▸ PROBLEM DESCRIPTION
The lines of the records that include "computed" should all be copied.

[Records excerpted from a collection]
───

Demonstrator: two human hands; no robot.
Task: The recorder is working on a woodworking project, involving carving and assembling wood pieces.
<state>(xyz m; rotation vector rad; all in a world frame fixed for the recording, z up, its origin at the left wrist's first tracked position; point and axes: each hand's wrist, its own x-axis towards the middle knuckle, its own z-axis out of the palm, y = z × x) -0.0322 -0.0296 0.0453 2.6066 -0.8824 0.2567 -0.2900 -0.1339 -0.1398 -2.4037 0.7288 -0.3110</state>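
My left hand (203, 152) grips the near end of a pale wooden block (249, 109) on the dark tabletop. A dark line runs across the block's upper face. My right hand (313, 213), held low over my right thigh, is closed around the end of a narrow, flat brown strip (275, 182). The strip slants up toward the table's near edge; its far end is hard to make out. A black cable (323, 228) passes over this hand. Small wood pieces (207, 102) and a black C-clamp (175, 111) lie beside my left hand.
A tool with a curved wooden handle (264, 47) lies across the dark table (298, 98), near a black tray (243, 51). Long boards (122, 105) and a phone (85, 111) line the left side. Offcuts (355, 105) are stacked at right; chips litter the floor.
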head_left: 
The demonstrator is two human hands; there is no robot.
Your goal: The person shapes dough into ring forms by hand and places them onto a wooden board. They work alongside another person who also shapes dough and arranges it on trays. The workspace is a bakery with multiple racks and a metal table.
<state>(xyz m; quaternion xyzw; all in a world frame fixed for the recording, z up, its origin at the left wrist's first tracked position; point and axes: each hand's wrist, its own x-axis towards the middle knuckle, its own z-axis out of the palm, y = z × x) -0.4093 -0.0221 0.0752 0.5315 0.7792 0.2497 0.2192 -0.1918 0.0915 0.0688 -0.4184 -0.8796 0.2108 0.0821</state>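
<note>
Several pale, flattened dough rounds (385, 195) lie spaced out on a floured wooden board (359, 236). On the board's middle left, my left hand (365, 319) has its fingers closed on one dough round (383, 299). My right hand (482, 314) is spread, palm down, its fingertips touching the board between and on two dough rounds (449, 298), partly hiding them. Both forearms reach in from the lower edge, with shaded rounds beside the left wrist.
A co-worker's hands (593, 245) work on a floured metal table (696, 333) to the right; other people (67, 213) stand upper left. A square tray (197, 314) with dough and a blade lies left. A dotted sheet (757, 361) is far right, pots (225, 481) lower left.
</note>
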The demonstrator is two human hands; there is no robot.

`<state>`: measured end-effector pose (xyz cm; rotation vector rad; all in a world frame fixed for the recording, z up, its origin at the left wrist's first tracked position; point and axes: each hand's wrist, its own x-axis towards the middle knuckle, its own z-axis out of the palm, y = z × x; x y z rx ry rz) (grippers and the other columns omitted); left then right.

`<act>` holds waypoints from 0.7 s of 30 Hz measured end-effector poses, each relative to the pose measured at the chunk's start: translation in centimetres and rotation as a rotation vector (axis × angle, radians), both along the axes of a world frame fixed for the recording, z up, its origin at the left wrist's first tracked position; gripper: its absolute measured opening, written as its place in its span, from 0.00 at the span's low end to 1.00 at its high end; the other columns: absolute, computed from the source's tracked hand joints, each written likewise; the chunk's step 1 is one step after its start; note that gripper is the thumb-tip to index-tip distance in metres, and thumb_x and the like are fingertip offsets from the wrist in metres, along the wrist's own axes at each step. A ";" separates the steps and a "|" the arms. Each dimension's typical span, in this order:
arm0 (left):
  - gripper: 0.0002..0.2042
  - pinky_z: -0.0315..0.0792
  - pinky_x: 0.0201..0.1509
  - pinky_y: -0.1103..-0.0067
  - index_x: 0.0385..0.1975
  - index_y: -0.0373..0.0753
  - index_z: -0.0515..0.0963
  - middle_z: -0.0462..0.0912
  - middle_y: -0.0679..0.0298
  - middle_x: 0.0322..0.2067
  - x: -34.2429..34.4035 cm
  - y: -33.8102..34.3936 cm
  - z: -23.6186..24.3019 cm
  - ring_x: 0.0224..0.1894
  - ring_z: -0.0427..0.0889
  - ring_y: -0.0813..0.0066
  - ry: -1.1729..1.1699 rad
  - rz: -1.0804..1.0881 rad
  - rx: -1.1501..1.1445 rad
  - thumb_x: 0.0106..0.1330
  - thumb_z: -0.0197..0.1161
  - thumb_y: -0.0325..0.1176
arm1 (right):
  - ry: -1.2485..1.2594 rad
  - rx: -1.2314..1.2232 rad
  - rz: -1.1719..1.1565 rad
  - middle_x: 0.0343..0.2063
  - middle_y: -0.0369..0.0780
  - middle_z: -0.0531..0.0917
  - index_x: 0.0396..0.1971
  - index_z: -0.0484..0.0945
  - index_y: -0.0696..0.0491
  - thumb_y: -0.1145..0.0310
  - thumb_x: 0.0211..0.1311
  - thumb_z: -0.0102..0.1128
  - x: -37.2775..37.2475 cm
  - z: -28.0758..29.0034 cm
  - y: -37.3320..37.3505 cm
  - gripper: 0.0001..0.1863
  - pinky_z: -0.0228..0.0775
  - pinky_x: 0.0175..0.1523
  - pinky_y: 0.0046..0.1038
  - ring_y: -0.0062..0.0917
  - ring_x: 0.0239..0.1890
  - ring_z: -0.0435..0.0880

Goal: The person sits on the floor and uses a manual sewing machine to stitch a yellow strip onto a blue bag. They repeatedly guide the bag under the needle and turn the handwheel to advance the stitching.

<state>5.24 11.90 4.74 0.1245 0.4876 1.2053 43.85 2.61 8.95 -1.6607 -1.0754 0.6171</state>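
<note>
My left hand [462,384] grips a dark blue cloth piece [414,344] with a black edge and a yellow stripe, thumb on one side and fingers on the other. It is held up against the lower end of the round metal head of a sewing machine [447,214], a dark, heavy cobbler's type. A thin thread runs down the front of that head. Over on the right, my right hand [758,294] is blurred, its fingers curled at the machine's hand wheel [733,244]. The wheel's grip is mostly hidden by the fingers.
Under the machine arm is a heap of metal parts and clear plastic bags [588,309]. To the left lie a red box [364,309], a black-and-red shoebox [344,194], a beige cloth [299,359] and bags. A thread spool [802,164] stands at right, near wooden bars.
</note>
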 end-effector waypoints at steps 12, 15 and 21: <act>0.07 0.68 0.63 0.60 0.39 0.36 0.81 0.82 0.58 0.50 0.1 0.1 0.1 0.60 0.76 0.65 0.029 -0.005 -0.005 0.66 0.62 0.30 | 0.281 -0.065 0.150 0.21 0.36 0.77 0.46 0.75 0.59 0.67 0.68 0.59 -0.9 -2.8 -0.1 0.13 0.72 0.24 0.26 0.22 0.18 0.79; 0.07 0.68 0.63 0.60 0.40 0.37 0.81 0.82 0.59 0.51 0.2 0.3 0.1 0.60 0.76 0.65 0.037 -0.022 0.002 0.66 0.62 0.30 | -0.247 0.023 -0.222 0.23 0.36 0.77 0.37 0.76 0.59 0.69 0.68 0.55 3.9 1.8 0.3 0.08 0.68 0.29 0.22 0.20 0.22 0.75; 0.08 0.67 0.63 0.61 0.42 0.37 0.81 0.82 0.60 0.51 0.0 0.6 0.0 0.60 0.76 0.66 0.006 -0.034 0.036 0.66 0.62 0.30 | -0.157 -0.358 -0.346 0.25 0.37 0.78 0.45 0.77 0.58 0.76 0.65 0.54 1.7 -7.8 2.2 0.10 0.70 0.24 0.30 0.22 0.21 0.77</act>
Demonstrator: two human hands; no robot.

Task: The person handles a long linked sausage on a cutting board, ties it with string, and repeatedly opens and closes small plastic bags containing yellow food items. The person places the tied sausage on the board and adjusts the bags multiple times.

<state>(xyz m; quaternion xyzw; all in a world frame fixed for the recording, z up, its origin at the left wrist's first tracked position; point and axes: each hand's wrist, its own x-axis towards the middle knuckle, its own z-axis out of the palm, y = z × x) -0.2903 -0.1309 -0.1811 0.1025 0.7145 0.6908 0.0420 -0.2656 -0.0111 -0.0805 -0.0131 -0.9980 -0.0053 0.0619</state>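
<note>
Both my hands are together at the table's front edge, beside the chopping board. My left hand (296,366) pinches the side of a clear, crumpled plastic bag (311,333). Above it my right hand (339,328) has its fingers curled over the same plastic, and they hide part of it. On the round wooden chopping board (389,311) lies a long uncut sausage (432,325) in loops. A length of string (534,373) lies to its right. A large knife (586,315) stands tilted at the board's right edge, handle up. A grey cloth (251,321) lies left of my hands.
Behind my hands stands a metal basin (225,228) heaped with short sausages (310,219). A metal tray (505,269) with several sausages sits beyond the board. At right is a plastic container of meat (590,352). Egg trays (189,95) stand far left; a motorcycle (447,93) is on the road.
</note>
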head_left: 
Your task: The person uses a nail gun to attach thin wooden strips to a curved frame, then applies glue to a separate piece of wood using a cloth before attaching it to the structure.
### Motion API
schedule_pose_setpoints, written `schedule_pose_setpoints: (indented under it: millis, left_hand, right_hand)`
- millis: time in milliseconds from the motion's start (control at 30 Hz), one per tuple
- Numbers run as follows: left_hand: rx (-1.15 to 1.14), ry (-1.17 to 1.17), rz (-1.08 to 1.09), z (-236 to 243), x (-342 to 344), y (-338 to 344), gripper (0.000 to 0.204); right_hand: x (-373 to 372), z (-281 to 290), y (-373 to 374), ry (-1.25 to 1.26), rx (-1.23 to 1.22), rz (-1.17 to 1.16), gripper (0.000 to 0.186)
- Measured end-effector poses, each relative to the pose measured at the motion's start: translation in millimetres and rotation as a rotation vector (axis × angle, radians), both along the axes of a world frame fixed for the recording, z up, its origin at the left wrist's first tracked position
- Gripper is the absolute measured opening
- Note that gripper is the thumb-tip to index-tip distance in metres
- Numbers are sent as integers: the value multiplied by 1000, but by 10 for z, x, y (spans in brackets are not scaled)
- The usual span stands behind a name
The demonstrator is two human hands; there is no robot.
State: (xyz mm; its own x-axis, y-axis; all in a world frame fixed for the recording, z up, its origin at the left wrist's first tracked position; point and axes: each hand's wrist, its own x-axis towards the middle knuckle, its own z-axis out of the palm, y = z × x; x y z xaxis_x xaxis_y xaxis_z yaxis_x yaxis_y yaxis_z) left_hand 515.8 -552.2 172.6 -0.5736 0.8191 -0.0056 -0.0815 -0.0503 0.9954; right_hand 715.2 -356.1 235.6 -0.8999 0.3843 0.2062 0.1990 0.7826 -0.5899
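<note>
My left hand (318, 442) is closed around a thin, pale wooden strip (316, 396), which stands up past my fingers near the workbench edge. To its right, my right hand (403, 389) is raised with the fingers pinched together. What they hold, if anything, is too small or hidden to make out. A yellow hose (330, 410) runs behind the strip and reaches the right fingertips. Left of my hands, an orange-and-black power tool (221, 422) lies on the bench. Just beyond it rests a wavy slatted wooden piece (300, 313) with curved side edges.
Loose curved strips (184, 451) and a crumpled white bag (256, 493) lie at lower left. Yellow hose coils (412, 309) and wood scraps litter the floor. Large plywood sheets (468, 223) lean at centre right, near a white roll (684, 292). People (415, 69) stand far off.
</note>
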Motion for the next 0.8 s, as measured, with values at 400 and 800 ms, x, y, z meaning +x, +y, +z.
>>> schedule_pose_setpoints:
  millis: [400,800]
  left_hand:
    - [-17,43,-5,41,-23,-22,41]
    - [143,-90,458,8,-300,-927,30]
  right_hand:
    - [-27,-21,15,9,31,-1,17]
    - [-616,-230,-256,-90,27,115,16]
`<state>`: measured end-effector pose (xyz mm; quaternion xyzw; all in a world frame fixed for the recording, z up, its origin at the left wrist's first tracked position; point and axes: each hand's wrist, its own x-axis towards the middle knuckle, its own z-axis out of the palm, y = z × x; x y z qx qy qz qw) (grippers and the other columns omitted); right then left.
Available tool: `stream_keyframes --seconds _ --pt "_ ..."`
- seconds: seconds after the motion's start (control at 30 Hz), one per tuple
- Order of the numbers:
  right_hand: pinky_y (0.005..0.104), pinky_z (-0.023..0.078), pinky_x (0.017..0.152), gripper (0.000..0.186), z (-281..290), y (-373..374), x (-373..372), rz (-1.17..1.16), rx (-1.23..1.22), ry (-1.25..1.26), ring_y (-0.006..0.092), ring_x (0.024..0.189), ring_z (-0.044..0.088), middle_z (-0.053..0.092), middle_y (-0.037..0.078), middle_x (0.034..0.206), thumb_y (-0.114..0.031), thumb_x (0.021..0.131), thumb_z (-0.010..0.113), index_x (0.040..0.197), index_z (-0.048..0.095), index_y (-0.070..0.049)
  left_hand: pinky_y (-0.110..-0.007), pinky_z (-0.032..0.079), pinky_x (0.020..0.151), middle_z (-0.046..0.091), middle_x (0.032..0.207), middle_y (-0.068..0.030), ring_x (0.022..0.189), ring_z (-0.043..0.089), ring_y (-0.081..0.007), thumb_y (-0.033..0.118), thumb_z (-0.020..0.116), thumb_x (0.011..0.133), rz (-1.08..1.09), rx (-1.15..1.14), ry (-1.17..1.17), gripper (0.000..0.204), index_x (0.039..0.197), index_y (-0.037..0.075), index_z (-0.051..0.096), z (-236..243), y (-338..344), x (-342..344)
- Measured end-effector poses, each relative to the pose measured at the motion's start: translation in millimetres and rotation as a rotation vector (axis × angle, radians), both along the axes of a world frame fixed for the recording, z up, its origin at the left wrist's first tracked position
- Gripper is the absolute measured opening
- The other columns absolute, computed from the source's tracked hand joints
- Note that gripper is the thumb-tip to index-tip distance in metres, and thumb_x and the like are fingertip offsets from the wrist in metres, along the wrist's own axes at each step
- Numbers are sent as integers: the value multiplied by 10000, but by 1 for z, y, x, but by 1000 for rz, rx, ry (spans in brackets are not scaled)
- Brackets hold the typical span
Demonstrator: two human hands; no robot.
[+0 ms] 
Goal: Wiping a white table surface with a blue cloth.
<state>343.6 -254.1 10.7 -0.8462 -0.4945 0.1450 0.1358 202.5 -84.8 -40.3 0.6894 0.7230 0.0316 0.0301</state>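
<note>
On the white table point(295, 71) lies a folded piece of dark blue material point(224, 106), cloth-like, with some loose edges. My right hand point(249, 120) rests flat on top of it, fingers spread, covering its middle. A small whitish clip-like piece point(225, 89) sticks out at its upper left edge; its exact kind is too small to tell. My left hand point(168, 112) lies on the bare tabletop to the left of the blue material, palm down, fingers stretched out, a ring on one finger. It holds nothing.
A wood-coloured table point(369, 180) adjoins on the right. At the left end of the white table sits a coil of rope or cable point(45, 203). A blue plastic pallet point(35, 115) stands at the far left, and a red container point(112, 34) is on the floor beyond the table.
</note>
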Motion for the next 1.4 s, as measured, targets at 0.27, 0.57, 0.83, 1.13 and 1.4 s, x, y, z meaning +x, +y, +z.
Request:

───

▸ ANSWER SECTION
`<act>` holds waypoints from 0.7 s of 30 Hz measured end-effector poses, each relative to the pose measured at the chunk's start: translation in centimetres and rotation as a rotation vector (axis × angle, radians), both along the axes of a world frame fixed for the recording, z up, its origin at the left wrist's first tracked position; gripper: its absolute measured opening, written as its place in its span, from 0.00 at the span's low end to 1.00 at its high end; the other columns: absolute, computed from the source's tracked hand joints, each written likewise; the chunk's step 1 is one step after its start; note that gripper is the thumb-tip to index-tip distance in metres, and thumb_x and the like are fingertip offsets from the wrist in metres, along the wrist's own axes at each step. A ";" separates the steps and a "|" the arms. Each dimension's typical span, in this order:
- The other columns absolute, computed from the source's tracked hand joints

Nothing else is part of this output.